If I didn’t have swimming I would have done something stupid months ago. Maybe gotten in my car and tried to drive to MN, 1200, 1500 miles away. Had a breakdown in some crappy hotel along I-90. Taken a baseball bat and destroyed everything in my house. Suicidal ideation is part of this type of depression (you don’t even realize it but a friend and a therapist point out that you say things like “I just want to leave” and “I’m done” and “I want to jump off a bridge”), but the key the docs and therapists want to know is: “do you have a plan to end your life?”
People will likely flinch at that or think I’m crazy or worry about me. I was happy when my new psychiatrist asked me. It feels so much better to let things out, to have an expert help me sort through the madness, the sadness, the anger, confusion…….I told her that I didn’t have a plan because I had thought about several options but none of them seemed “for sure.” It was possible to mess it up and be left worse. The only thing I could think of that might work was jumping off a tall bridge (apparently, common here because they put up special fencing on one bridge to stop people killing themselves by jumping off it), and I’m terrified of heights. And of surviving and being a vegetable. She agreed and told it to me straight that so many people mess it up….and end up much worse off. I think I remember reading about a young woman who trying to commit suicide by shooting herself. She didn’t die but blew her face off. Much worse having to go through the pain and disfigurement. So, as low as I get when I think I’d rather be dead, I’m clearly too afraid to actually do anything. I want to live. I have shit to do. I have people I want to be with. Again, no plan.
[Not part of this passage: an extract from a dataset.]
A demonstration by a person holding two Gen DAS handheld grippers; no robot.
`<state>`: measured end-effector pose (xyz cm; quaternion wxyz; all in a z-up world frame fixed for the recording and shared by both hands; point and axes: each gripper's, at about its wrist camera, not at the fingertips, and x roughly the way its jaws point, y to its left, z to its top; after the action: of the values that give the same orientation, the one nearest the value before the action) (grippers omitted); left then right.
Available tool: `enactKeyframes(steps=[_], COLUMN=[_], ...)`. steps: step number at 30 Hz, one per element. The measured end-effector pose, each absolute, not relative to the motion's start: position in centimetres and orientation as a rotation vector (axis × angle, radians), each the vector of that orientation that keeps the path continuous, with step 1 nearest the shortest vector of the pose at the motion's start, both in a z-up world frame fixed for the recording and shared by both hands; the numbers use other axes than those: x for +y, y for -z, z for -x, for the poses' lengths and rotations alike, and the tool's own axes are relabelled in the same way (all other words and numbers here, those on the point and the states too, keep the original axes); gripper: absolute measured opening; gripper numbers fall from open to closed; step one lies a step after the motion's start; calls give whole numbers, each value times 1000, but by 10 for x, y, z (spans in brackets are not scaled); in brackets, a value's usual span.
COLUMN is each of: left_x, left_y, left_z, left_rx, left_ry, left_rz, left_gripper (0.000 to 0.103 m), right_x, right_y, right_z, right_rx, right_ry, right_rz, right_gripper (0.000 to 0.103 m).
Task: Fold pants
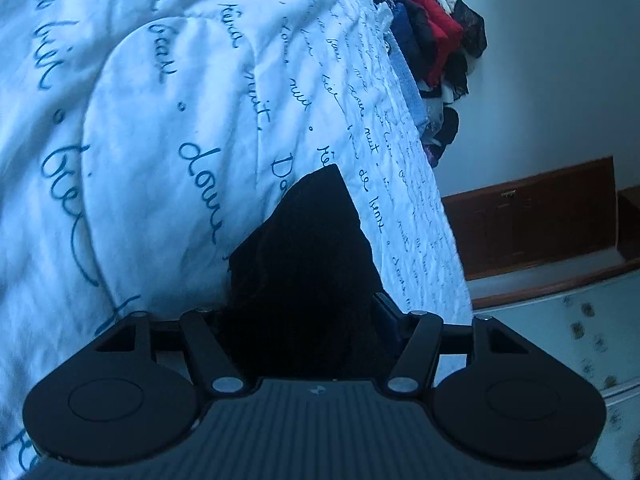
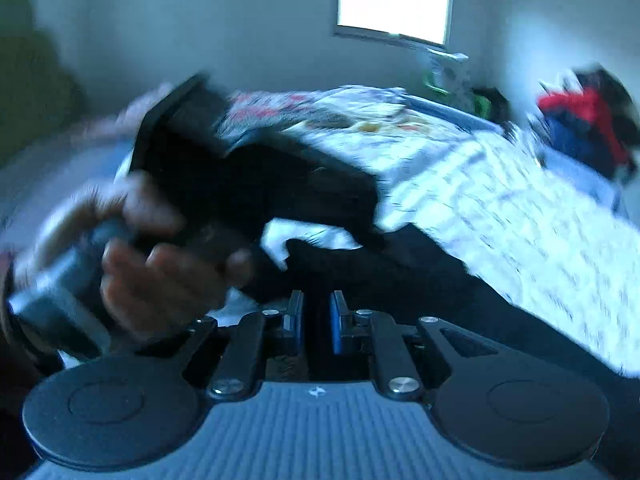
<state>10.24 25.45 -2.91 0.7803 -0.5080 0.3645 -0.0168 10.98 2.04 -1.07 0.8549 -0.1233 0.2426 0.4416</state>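
Black pants (image 1: 304, 264) fill the left gripper (image 1: 308, 320), jaws spread with cloth bunched between, though I can't tell if they're actually pinching it. Right gripper (image 2: 316, 320) has its blue pads (image 2: 336, 324) nearly together on dark fabric. Pants drape over the near edge of the script-print bedspread (image 1: 160, 120); clothes pile (image 1: 436, 40) far right.

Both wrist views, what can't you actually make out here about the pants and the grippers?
- Left wrist view: the black pants bunch over the left gripper, hiding its fingertips and grip.
- Right wrist view: motion blur smears the pants; whether the right gripper pinches them is unclear.
- Both views: pant legs and waistband cannot be told apart.
- Right wrist view: the clothes pile is too blurred to identify.
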Motion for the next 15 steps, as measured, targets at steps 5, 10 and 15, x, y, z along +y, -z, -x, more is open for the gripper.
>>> enactKeyframes(steps=[5,10,15], left_x=[244,237,207], left_y=[26,16,-13], left_z=[-107,-101,-89], left_rx=[799,756,672], left_ry=[-11,-27,-57], left_rz=[980,884,681], left_gripper=[35,24,22], right_x=[17,11,3], right_y=[35,32,23], right_z=[-144,-145,-145], right_rx=[651,633,604], right_ry=[-784,-785,-758], right_rz=[278,202,133], right_gripper=[14,15,15])
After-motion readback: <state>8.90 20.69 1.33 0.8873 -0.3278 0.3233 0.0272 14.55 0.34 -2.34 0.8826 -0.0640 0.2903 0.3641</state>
When I had to go to the ER a few weeks back (long story, longer ordeal), one of the first things the young nurses asked: “have you been having suicidal thoughts?” Yes, I have, I told them. “Do you have a plan,” they asked. No, I don’t. I’m not. Then, once I was in my own room, another nurse asked the same questions, in the same way. Yes, I have thoughts. No, I don’t have a plan. Again, thank you for asking.
I don’t have a plan.
Well, I do. My plan is to get my giant neoprene-covered butt in the lake as often as possible. I have experienced the tiniest of sparkles…..and the lake tells me to come back. It is the rightest thing I’ve ever done. My doctor, who looks like he’s about 17, asked why not swim in a pool? I don’t remember what I told him so I had to message him a 5 bullet point list via MyChart to make sure he understood.
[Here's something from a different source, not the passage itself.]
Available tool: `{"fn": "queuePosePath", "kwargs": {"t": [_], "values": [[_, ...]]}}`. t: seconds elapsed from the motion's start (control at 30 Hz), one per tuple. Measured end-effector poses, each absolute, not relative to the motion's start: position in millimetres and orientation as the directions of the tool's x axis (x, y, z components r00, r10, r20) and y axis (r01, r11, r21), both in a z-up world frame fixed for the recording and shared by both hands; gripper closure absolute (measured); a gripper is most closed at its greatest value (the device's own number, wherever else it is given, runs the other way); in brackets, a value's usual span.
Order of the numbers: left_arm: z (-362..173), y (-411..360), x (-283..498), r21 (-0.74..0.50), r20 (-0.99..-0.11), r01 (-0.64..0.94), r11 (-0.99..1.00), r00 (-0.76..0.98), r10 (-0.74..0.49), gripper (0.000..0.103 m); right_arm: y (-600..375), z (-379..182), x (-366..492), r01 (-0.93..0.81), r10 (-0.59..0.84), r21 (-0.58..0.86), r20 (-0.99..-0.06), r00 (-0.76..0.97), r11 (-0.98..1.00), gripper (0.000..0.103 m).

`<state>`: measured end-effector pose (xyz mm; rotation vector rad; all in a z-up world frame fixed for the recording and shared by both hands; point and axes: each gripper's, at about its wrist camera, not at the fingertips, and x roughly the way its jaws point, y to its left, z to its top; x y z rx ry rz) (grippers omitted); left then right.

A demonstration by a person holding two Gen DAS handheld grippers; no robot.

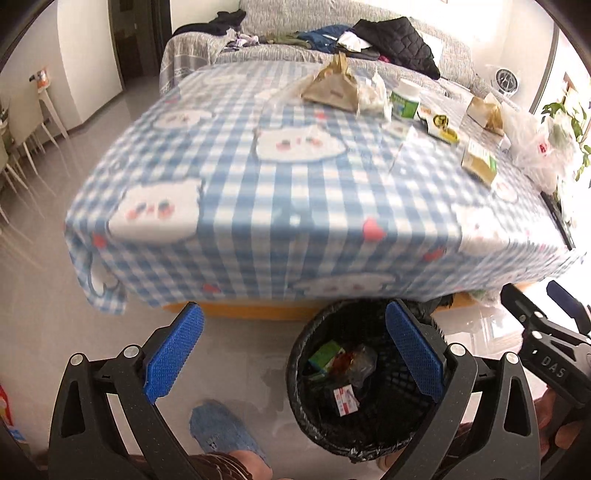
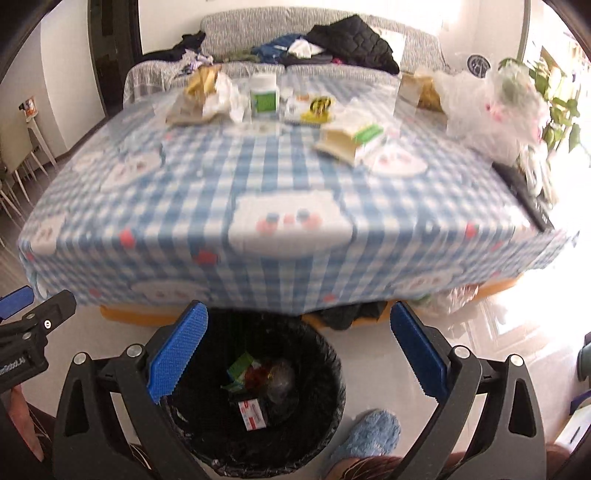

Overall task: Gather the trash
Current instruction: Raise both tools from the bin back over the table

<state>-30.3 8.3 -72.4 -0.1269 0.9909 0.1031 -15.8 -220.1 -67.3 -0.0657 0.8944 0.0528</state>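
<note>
Between the blue pads of the right gripper (image 2: 295,349), spread as wide as they go with nothing held, the mouth of a black mesh trash bin (image 2: 325,373) is seen on the pale floor. Nothing is touched by either pad. Inside the bin, on its black liner, a green carton (image 2: 241,365), a crumpled clear wrapper (image 2: 280,380) and a small red-and-white box (image 2: 253,415) are seen lying together. The left gripper (image 1: 294,349) is likewise held released and empty, its right pad (image 1: 413,354) seen over the bin's rim and its left pad over bare floor. Each gripper is seen at the edge of the other's view, so the two are held side by side. A blue slipper (image 2: 373,439) is seen on the floor just beside the bin.

Beyond the bin, a low table draped in a blue checked cloth (image 2: 207,192) is seen, its near edge hanging close above the bin. More trash is left at the far side of the cloth: a crumpled brown paper bag (image 2: 199,98), a white bottle with a green label (image 2: 263,95), a yellow-and-black packet (image 2: 317,107), an opened green-and-white box (image 2: 351,142) and a clear plastic bag (image 2: 491,110). Behind the table, a grey sofa (image 2: 236,26) heaped with clothes is seen.
</note>
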Motion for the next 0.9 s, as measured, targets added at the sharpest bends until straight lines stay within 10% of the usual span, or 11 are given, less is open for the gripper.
{"fn": "queuePosePath", "kwargs": {"t": [0.9], "values": [[-44.9,62.1,174.1,-0.051,-0.838,-0.188,0.981,0.542,0.06,0.006,-270.2,-44.8,147.9,0.019,-0.03,-0.023,-0.78,0.626,1.0,0.008]]}}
I don’t understand brain chemistry or this disease or why I got stuck with so many stupid health issues or why STINKER will never let me go.
I only know that swimming makes me want to swim again. Swimming opens my heart a bit. It leaves me euphoric for a bit. It’s helping. I still need serious medical help, which I am finally receiving, but swimming is what stops me doing something stupid or hurting myself. I would rather swim. I would always rather swim. I know this now. I didn’t for a long time.
The other sparkle is love. Every time I get to see or talk to a friend is love in my cup. Going for a walk, running into a friend at the park, whatever it is. Spending time with my peeps feeds me. This Covid isolation bs is killing people. That’s why it’s so hard to get help. There are so many in need that there are long waiting periods for treatments. I contacted more than 30 therapists when I first started looking a few years back. Not one of them had an opening.
I promise to keep trying to fill my cup. Let’s go for a walk! And I’m gonna swim. On one of the FB pages I follow a woman asked if anyone was having trouble with motivation (to get to the lake and swim). I said, no. Swimming is the only thing I feel motivated to do. Swimming is saving my life. It’s all I want. “I need it every day.”